Wherever a picture appears, skip it and retype the rest of the data exactly.

*** Begin section ***

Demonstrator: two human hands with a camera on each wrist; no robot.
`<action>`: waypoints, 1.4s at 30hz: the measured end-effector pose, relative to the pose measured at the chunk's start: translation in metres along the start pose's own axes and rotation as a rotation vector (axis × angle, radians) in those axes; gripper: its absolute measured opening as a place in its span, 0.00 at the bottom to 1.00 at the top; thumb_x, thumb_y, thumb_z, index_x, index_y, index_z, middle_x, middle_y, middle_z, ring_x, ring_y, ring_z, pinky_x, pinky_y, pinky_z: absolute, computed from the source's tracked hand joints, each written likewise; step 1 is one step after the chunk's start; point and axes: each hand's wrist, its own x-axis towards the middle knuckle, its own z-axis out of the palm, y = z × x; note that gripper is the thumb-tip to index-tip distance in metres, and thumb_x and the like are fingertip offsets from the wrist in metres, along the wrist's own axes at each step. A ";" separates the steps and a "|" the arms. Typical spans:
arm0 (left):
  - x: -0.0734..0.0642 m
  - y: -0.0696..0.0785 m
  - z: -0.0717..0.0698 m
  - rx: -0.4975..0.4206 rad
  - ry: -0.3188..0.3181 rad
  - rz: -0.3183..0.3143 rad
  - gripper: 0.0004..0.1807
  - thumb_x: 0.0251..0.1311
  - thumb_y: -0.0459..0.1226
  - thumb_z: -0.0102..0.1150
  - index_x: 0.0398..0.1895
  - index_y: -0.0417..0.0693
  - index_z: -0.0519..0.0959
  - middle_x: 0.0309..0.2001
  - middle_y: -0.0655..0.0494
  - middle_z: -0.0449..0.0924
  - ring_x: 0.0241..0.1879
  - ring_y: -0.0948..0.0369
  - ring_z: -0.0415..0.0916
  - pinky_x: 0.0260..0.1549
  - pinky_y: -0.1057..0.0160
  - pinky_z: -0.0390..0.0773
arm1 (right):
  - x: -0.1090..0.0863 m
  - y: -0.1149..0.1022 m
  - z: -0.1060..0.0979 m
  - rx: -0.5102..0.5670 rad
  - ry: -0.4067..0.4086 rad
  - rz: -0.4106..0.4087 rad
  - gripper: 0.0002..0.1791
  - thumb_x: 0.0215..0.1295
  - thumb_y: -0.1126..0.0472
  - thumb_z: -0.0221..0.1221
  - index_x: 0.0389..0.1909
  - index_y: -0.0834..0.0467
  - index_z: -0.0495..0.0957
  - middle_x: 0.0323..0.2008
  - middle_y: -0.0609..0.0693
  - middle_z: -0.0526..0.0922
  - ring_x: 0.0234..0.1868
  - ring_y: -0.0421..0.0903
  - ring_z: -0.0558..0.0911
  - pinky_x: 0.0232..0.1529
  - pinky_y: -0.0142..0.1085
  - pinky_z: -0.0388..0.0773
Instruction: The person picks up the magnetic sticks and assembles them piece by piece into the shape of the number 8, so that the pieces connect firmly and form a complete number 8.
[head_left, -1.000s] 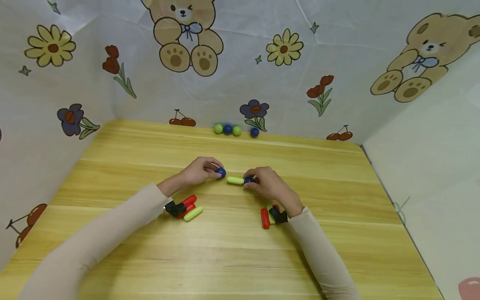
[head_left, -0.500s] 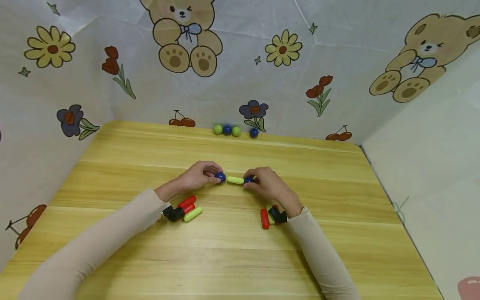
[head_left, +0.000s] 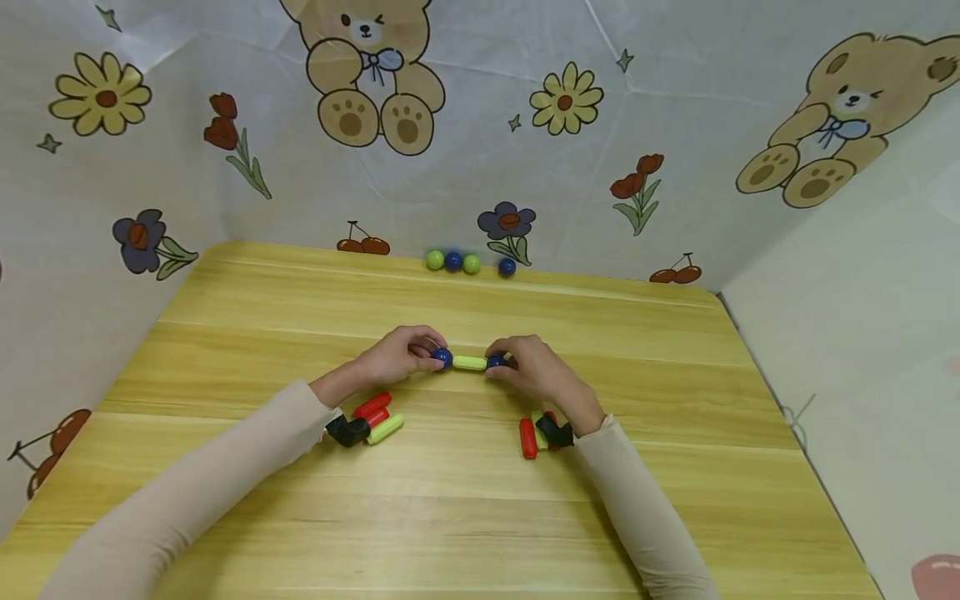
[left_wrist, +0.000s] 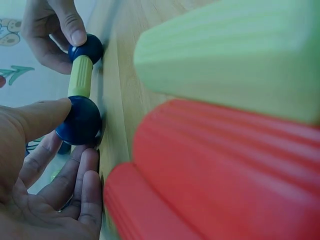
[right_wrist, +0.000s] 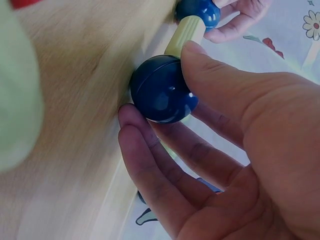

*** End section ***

OUTPUT OF THE TASK:
Demonstrator: two human hands with a camera on each wrist; no robot.
`<action>`: waypoints, 1.4s at 30hz: the measured end-effector pose, relative to the pose measured at the chunk's start: translation in metres along the start pose's own axes and rotation as a rotation vector (axis × angle, radians) in those axes; gripper: its absolute measured opening as a place in its span, 0.00 at the bottom to 1.00 at the top; thumb_x, thumb_y, thumb_z, index_x, index_y, index_z, middle_x, middle_y, middle_z, ring_x, ring_y, ring_z, pinky_x, pinky_y, pinky_z: absolute, computed from the source's tracked hand joints, each written likewise; step 1 is one step after the chunk's start; point and axes: each hand's wrist, its own x-axis towards the middle knuckle, its own z-axis out of the palm, y = z × x; note that gripper is the thumb-tip to index-tip distance in metres, and thumb_x and the like are fingertip offsets from the wrist in metres, along the wrist's own axes at each step. A ";" separates the steps and a "|" the arms. Typical spans:
arm0 (left):
  - x: -0.0734..0.0642 m
  - y: -0.0696..0.0785 m
  - z: -0.0717..0.0698 m
  - rx: -0.4975..0.4206 rad
  - ry: -0.3188..0.3181 rad
  - rz: -0.3183..0.3143 rad
  - gripper: 0.0004..0.1807
  - thumb_x: 0.0251..0.1311
  - thumb_y: -0.0459..0.1226
  - thumb_z: -0.0102..0.1150
  - index_x: 0.0398..0.1895
  - index_y: -0.0417..0.0693
  - index_z: -0.0519..0.0959
  - middle_x: 0.0309..0.2001
  - middle_y: -0.0655..0.0494
  - middle_z: -0.0449..0.0924
  - ring_x: 0.0241..0.1879
  - ring_y: -0.0948..0.0369
  - ring_z: -0.0415..0.0916
  - pinky_x: 0.0260..0.1549
  - pinky_y: -0.1057..0.0160
  - pinky_z: -0.0390..0.0773
arm1 (right):
  - x: -0.1090..0.0863 m
  - y: -0.1149..0.1022 m
  - z: -0.1060..0.0979 m
  - rx: -0.5102..0.5670 rad
  - ry: -0.4067..0.4086 rad
  - rz: -0.4106..0.4087 rad
  - gripper: 0.0002..0.1791
  - thumb_x: 0.0215..0.1295
  - thumb_y: -0.1126..0.0472
  - thumb_z: -0.0221..0.1221
  - index_x: 0.0389..0.1909
  - index_y: -0.0834..0.0467
  - index_z: -0.0495..0.0957
  - middle_x: 0.0323..0.2008
  - middle_y: -0.0609..0.0693
  - middle_z: -0.0526..0.0922
  - ring_x: 0.0234..0.1868
  - ring_y: -0.0421..0.0903
  - ring_z: -0.0558..0.0911
  - pinky_x: 0.0232..0.1529
  - pinky_y: -0.0142..0.1085
  - pinky_z: -0.0388..0.0773
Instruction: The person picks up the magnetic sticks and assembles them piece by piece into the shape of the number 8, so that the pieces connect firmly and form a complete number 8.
[head_left, -1.000s] 
[head_left, -0.500s] 
[head_left, +0.000s] 
[left_wrist, +0.000s] 
[right_wrist, +0.000s] 

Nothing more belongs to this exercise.